Lucia,

Though in this case it's not a significant problem, be cautious with the use of conditionals on the right hand side. I've seen a few too many well-intentioned newbies write rules that have more logic on the RHS than on the LHS! If one ends up authoring nested conditionals on the RHS, on should see that as an indicator that the rule-based/ declarative paradigm has been left behind at some point.

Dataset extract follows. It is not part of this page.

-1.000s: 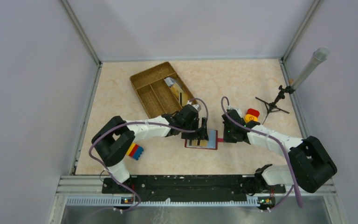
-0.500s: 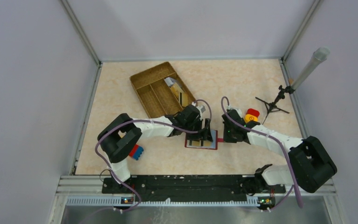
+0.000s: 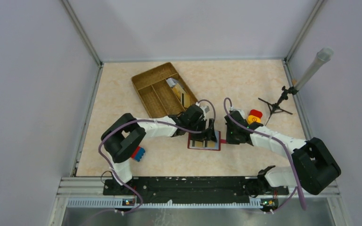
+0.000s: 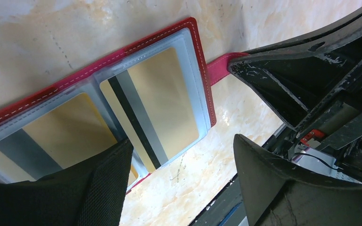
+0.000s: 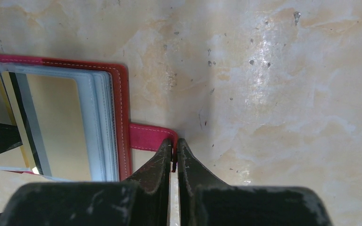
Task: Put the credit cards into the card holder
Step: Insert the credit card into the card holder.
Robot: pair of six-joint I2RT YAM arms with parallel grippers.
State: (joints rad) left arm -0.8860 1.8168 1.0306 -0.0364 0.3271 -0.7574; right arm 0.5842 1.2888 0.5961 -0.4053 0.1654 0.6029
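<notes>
The red card holder [image 3: 202,145] lies open on the table's middle. In the left wrist view its clear sleeves [image 4: 195,70] hold two gold credit cards with dark stripes [image 4: 162,101] [image 4: 70,129]. My left gripper [image 4: 184,183] hangs open over the holder's near edge; one finger [image 4: 75,188] covers part of the left card, and nothing is between the jaws. My right gripper [image 5: 175,146] is shut on the holder's red strap [image 5: 148,136], at the holder's right side [image 5: 120,108]. More credit cards [image 3: 180,92] lie in the woven tray [image 3: 151,96].
A yellow-red-blue toy block [image 3: 137,153] sits by the left arm's elbow. A yellow box with a red button [image 3: 254,116] stands right behind the right gripper. A small tripod with a tube [image 3: 283,96] stands at the far right.
My left gripper has slid right, from the card holder's left edge to over its middle. The right gripper has stayed shut on the strap.
</notes>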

For a general distance calculation that matches for a distance > 1, the form originally suggested may be the best form (you only have to calculate the distance once, rather than in a pattern match and again for the assertion). Saying it "once and only once" is a huge value. However, for the case of a constant distance (here 1), the rule could look like this instead, pulling the logic back into the LHS [1].

(defrule generate_outside_execution_relations
    "comment"
(call (call_id ?call_1) (caller_id ?method_X) (callee_id ? method_Y) (precedence ?precedence_1)) (call (call_id ?call_2) (caller_id ?method_X) (callee_id ? method_Z) (precedence ?precedence_2))
    (test (= 1 (- ?precedence_2 ?precedence_1)))
    =>
(assert (outside_execution_relation (call_id ?call_1) (call_id2 ? call_2) (distance 1))))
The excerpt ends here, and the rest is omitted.